■ **Description of the task**
Output only the lines from the one holding "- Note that" to the end of the data below, please, copied exactly.

■ **Supplied information**
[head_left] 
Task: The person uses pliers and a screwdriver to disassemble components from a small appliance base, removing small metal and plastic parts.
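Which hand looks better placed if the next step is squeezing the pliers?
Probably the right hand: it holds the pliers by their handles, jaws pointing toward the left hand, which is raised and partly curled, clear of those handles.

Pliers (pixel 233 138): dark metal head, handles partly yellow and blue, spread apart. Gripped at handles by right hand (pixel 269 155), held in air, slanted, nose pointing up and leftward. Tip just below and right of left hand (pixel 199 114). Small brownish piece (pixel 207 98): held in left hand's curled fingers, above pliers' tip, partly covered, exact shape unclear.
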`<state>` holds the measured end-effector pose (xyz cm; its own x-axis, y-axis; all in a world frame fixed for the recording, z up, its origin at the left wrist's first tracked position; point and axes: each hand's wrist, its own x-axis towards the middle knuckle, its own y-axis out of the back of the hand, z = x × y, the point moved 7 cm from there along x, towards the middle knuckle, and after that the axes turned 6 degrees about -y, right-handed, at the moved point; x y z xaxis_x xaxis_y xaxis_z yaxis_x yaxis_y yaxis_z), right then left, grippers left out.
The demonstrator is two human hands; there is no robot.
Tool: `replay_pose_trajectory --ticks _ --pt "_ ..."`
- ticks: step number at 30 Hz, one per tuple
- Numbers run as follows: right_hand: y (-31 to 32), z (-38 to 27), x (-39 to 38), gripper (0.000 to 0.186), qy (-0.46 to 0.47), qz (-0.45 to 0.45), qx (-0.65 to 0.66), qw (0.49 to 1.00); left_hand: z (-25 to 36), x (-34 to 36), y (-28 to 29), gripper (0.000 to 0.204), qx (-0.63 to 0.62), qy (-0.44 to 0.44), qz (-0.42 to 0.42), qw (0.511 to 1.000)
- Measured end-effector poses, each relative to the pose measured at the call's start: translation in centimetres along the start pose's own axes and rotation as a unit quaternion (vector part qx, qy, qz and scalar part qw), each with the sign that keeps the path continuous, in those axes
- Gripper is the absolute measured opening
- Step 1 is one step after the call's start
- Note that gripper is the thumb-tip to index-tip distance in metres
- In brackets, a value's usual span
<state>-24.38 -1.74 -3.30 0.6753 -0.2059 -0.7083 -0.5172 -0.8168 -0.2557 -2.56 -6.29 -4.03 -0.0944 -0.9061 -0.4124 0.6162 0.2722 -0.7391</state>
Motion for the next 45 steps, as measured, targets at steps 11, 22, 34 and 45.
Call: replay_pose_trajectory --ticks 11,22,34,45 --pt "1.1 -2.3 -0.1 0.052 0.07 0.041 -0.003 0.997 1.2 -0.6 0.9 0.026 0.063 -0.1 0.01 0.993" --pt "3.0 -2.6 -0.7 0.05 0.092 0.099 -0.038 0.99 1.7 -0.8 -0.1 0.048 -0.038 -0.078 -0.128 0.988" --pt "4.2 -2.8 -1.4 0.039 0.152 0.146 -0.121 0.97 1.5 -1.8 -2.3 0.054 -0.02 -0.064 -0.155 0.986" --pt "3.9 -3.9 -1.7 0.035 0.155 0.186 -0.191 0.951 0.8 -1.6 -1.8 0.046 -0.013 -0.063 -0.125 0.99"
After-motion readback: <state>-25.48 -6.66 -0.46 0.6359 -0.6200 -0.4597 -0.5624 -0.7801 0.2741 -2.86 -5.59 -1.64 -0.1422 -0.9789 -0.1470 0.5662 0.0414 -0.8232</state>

■ **Answer to this problem**
- Note that gripper is the thumb-tip to index-tip distance in metres
- In brackets, a value's usual span
<state>-24.38 -1.74 -3.30 0.6753 -0.2059 -0.7083 -0.5172 -0.8168 -0.2557 -2.56 -6.29 -4.03 -0.0944 -0.9061 -0.4124 0.6162 0.2722 -0.7391</state>
Motion for the next 45 steps, as measured, targets at steps 11, 22, 34 and 45.
Call: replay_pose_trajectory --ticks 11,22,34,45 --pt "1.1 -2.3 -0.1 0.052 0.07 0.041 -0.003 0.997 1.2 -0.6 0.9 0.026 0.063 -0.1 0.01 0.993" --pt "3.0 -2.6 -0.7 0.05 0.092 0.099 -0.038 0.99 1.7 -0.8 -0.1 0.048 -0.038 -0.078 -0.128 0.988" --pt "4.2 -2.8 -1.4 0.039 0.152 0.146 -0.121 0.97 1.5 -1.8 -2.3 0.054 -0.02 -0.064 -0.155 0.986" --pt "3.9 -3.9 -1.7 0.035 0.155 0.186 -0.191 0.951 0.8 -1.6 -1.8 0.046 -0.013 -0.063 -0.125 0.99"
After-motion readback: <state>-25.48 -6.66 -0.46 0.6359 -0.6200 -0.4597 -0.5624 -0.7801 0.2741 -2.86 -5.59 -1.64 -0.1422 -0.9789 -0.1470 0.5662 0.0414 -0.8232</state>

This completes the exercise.